DRG-Fahrplan: medizinisch nicht vertretbar
Rostock (ots)
Der 105. Deutsche Ärztetag befürchtet eine Gefährdung der Patienten in den Krankenhäusern durch das künftige Fallpauschalengesetz. "Die Einführung des neuen Fallpauschalensystems darf nicht wegen ausschließlich politisch begründeter Terminvorgaben zu einem Last-Minute-Projekt mit ungewissen Auswirkungen auf die Krankenversorgung geraten", warnte die Ärzteschaft in Rostock.
Ab 01.01.2003 soll zunächst auf freiwilliger Basis und ab 01.01.2004 für alle Krankenhäuser verbindlich nicht mehr nach der Verweildauer der Patienten, sondern nach einheitlichen Pauschalen, so genannten Diagnosis Related Groups (DRGs), abgerechnet werden. Dabei wird vorerst auf das australische DRG-System zurückgegriffen, bis genug Daten für eine deutsche Fallpauschalenabrechnung vorhanden sind. Bisher stehe aber nur eine unzureichende Datengrundlage zur Verfügung, hieß es auf dem Ärztetag. "Der politisch gewollte, medizinisch aber nicht vertretbare enge Zeitplan zur Einführung der DRGs wird nicht die effizientesten Krankenhäuser, sondern zunächst die Kliniken belohnen, die am schnellsten in das DRG-System übergehen", kritisiert die deutsche Ärzteschaft.
Die vorläufige deutsche DRG-Bewertungen nach den australischen Kosten erscheine äußerst fragwürdig, hieß es weiter. Unter diesen Voraussetzungen drohen insbesondere in bisher nur unzureichend über DRGs abgebildeten Bereichen wie der Intensivmedizin, Früh-Rehabilitation, Onkologie und Palliativmedizin, Geriatrie, medizinischer Spezialbereiche sowie der Versorgung komplexer multidisziplinärer Fälle und behinderter Patienten "nicht zu verantwortende Verzerrungen". Dabei sei schon jetzt klar, dass sich die mit der Umsetzung der DRG-Einführung beauftragten Krankenhausträger- und Krankenkassenverbänden in der knappen Zeit nicht auf wesentliche Eckpunkte einigen werden.
Auf jeden Fall müsse das australische System schnell auf mögliche Problembereiche hin analysiert und an die Leistungswirklichkeit in Deutschland angepasst werden. Der Ärztetag forderte die Politik deshalb auf, "im Sinne des lernenden Systemansatzes kurzfristig zu gesetzlichen Nachbesserungen bereit zu sein". Dabei müsse vor allem die Auswirkungen des DRG-Vergütungssystems auf den ambulanten Versorgungsbereich berücksichtigt werden.
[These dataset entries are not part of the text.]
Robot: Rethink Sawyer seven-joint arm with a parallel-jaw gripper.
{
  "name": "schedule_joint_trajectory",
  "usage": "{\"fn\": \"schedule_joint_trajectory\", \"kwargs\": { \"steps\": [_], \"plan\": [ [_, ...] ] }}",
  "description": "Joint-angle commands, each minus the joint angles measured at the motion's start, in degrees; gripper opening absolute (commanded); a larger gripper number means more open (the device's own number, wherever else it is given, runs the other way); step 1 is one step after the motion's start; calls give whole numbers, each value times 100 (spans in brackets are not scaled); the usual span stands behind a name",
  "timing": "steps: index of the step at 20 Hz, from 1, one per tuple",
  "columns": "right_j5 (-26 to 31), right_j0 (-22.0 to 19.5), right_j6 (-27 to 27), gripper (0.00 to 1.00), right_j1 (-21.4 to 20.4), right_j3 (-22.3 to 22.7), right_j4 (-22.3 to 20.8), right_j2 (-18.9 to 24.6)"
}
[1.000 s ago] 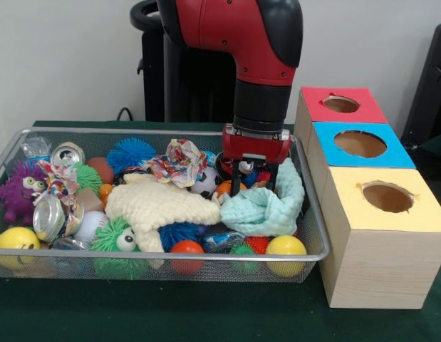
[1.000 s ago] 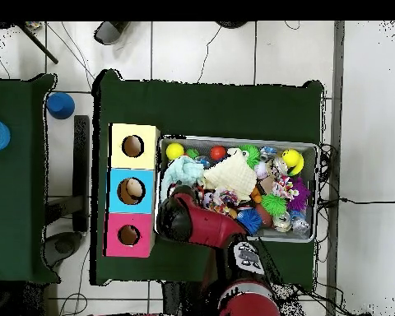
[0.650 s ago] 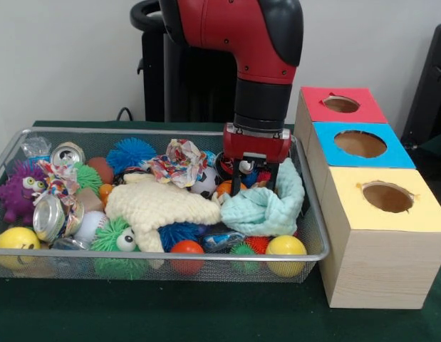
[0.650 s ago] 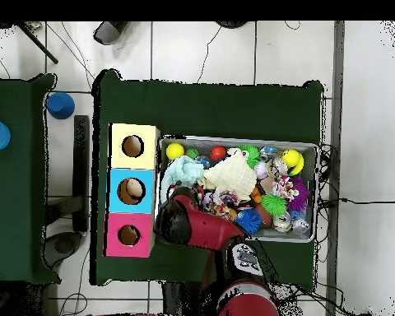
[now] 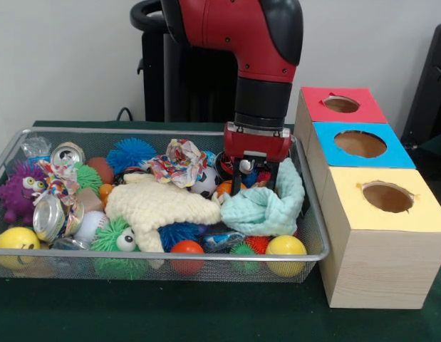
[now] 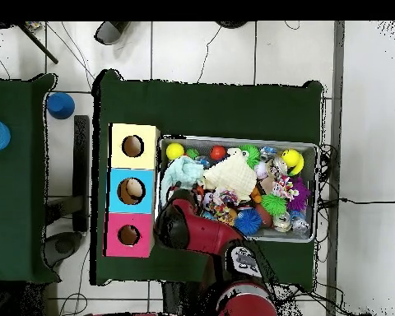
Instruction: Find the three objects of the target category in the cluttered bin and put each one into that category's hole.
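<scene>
My gripper (image 5: 255, 181) hangs in the right end of the wire bin (image 5: 170, 256), fingers spread open and dipped among small balls just behind a mint cloth (image 5: 266, 205); nothing is gripped. An orange ball (image 5: 225, 187) and a small soccer ball (image 5: 204, 183) lie by the left finger. A cream cloth (image 5: 159, 206) covers the bin's middle. In front lie a yellow ball (image 5: 286, 249) and a red-orange ball (image 5: 187, 251). Right of the bin are three holed boxes: red (image 5: 352, 112), blue (image 5: 395, 151), yellow (image 5: 427, 206). From overhead the arm (image 6: 192, 230) hides the gripper.
Crushed cans (image 5: 49, 217), spiky rubber toys (image 5: 131, 153), a purple monster toy (image 5: 19, 192) and a yellow smiley ball (image 5: 17, 242) fill the bin's left half. A patterned rag (image 5: 179, 162) lies at the back. From overhead, the boxes (image 6: 132, 191) line the bin's left side.
The gripper has lifted a little and stays open above the same spot. The arm's elbow has shifted slightly in the overhead view. The bin's contents look unmoved.
</scene>
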Motion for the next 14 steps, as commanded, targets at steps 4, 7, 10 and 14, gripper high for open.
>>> {"fn": "schedule_joint_trajectory", "kwargs": {
  "steps": [4,7,10,14],
  "plan": [
    [362,-35,1006,100,849,516,-289,543],
    [403,-37,984,100,799,587,-315,532],
    [405,-28,968,100,781,635,-339,510],
    [407,-17,956,100,785,661,-348,495]
  ]
}}
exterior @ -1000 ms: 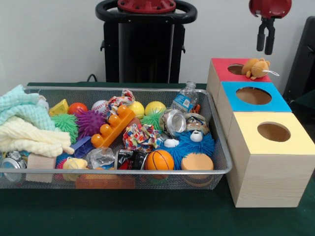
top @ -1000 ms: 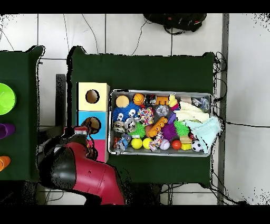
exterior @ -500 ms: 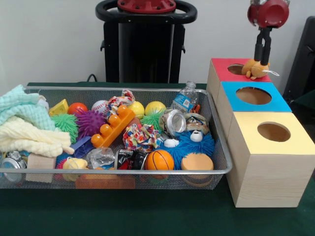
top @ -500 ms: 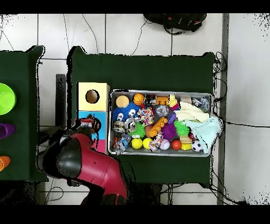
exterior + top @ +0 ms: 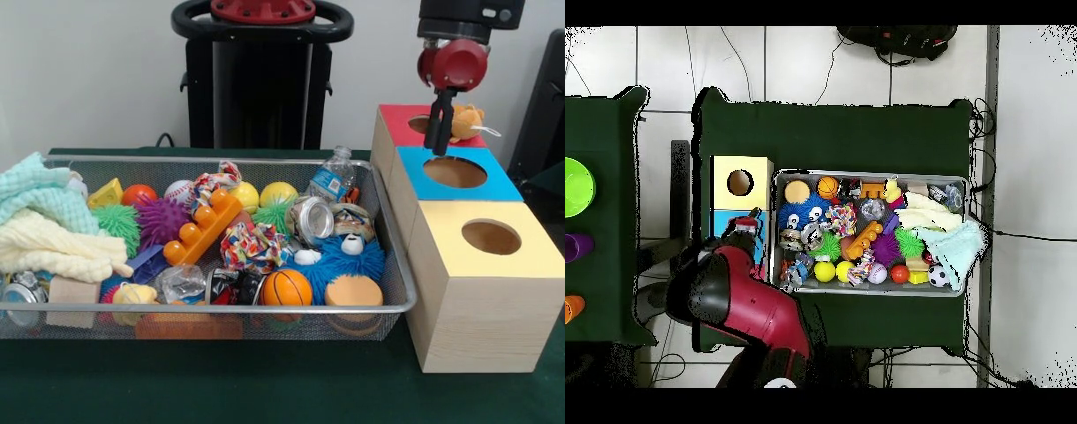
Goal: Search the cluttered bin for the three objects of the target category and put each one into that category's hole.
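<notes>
Item: orange plush toy (image 5: 465, 122), lying half across the red box's hole (image 5: 422, 124) at the row's far end, not dropped through; you would judge it snagged on the rim. Gripper (image 5: 438, 137) beside it, fingers together, holding nothing. Bin (image 5: 402, 291): water bottle (image 5: 332, 179), label unreadable

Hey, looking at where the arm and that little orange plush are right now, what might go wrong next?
1. The orange plush toy sits on the red box at the hole's edge, not inside; it may stay perched there.
2. The end effector hangs low beside the plush, above the blue box; a sideways move might knock the toy off.
3. The wire bin sits very close to the boxes, so a low swing towards it may hit its rim.
</notes>
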You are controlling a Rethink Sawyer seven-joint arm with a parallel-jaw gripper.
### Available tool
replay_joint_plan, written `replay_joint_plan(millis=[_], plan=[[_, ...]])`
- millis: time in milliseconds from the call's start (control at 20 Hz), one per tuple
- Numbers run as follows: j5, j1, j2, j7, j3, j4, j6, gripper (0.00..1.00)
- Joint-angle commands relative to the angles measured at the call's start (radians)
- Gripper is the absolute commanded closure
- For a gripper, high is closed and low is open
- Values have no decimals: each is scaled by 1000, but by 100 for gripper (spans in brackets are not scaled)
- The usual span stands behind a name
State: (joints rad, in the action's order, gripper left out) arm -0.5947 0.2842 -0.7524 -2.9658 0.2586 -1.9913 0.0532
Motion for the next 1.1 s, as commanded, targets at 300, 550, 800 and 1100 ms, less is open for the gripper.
replay_joint_plan(millis=[300,550,800,1100], plan=[[-87,65,89,-189,-54,7,9,0],[-26,198,85,-159,138,118,294,0],[140,312,47,-121,339,251,628,0],[170,314,48,-138,359,281,652,0]])
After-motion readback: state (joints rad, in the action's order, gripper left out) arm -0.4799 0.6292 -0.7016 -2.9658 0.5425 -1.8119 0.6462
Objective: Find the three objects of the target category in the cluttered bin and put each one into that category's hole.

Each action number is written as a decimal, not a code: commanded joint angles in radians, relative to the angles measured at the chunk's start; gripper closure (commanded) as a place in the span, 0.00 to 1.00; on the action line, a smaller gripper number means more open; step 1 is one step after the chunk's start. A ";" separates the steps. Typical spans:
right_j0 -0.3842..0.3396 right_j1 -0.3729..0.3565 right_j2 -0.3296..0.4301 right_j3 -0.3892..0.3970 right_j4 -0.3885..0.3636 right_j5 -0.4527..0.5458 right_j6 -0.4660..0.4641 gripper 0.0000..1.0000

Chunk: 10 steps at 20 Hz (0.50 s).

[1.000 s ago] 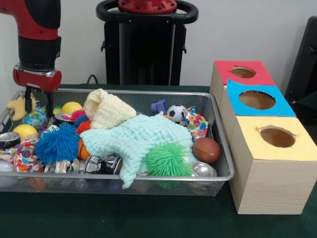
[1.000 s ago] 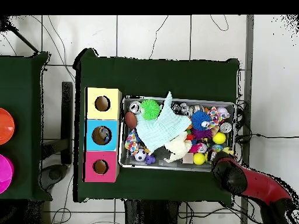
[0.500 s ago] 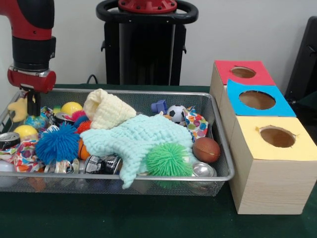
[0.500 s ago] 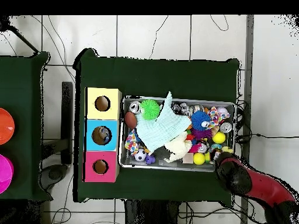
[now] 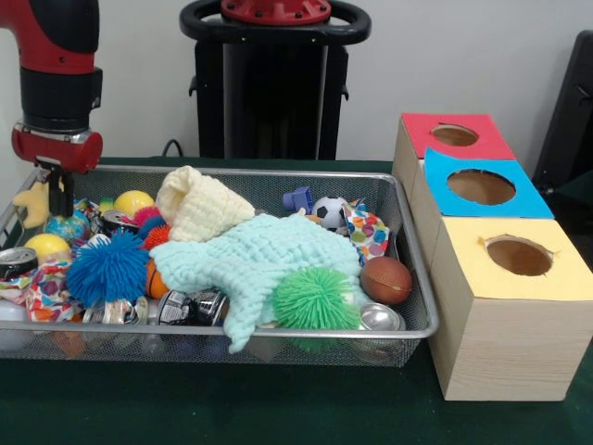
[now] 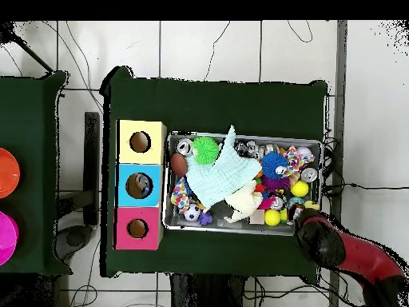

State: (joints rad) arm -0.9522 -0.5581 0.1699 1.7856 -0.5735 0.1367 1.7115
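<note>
Front view: you are looking at the wire bin [image 5: 278,331] lying on the green table [image 5: 232,408], with the three boxes standing just beside its right end: the red box [image 5: 454,135] farthest back, the blue box [image 5: 482,185] in the middle, the yellow box [image 5: 510,306] nearest. Each is showing one round hole in its top. The gripper [image 5: 57,190] is hanging over the bin's far left corner, just beside a yellow star toy [image 5: 32,202]; whether its fingers are apart or together, you cannot tell. Inside the bin, a mint cloth [image 5: 269,264] is spreading across the middle, with a cream knitted piece [image 5: 199,206] lying on its far edge. A blue spiky ball [image 5: 107,269] is sitting at the left, a green spiky ball [image 5: 315,298] against the near rim, a brown ball [image 5: 385,279] at the right end, and a small soccer ball [image 5: 328,210] by the far rim.

Overhead view: the arm [image 6: 343,256] is reaching in over the bin's [image 6: 244,229] bottom right corner. The boxes are lining the bin's left end.
</note>
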 commanded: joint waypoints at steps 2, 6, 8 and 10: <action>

Die Versorgung der Patienten im Krankenhaus sei vor allem dann gefährdet, wenn das neue DRG-System ohne Rücksicht auf die durch das ärztliche und pflegerische Personal tatsächlich geleistete Arbeitszeit durchgesetzt werde. Besonders dramatisch sei diese Entwicklung vor dem Hintergrund des Urteils des Europäischen Gerichtshofes vom Oktober 2000 zu sehen, nach dem Bereitschaftsdienst als Arbeitszeit zu betrachten ist. In der Konsequenz dieses EuGH-Urteils würden bis zu 27.000 Ärzte zusätzlich in den Krankenhäusern gebraucht.